Yes, that's standard procedure when they deny a K1 or spousal visa. They'd go further if they had the authority to. For example, if they could revoke the approval of the petition then they'd do it. Fortunately for you, the consulate doesn't have the authority to revoke the approval of the petition. Only USCIS has that authority. Unfortunately for you, that's exactly what the consular officer has recommended that USCIS do.

Since your petition was originally approved at the VSC then that's where it will eventually be returned to. VSC usually readjudicates returned petitions. If they agree with the CO's accusations then they'll be sending you a NOID. If they disagree then they'll reaffirm the petition approval and it will be sent back to the consulate for another interview.

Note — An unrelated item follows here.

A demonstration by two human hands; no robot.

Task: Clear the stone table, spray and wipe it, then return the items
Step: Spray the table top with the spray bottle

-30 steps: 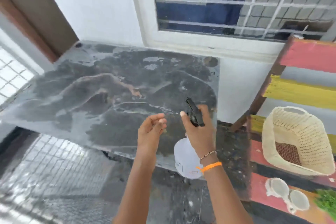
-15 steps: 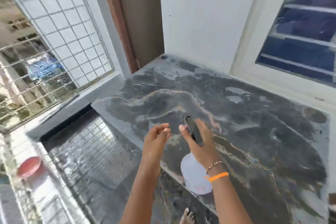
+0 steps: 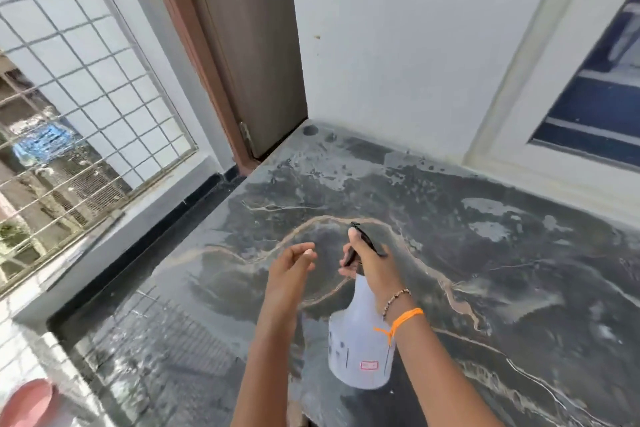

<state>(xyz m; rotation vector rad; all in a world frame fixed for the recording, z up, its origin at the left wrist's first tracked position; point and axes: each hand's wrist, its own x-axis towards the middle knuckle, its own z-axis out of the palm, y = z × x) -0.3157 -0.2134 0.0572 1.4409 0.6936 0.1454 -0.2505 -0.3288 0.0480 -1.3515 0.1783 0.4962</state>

If you get a NOID then you must respond with all the evidence you've got. The CO has essentially accused your fiancee of fraud. If they revoke the approval of the petition then that accusation will become a fact. Your fiancee will become inadmissible for visa fraud, and you'll need an I-601 waiver approved before she'll ever get a visa.

I agree with S.o.B. You should consult with Marc Ellis. I doubt there's another immigration lawyer in the world who has been down this path with the consulate in HCMC as many times as Marc. He spends a good portion of his time in Saigon.

http://www.marcellislaw.com/contact.html

Thanks all for your comments and advice, what a crazily complicated process I've gotten myself into. The US Consulate says they have revoked the case, and in turn "sent it back" to the CIS processing ctr. in Vermont. But I've called the Vermont Processing Ctr. a myriad of times in the last month and a half; each time, they give me the same sweet talk, "We haven't gotten the case back from the Consulate in HCM City yet, and don't know how long it will take, further more we can't even tell you how long it takes on average to receive a revoked case from Vietnam," or something to that effect.

Anyone have any idea how long it should take for the CIS to get the case back from Vietnam? I would think in 2012 they just press the send button on their super secure encrypted computers (but then again maybe there's the backlog issue?)

I've considered getting a lawyer involved and appreciate the referrel to Mr. Ellis. My Congressman's involvement over the last 2 years on this case has amounted to precisely D**K.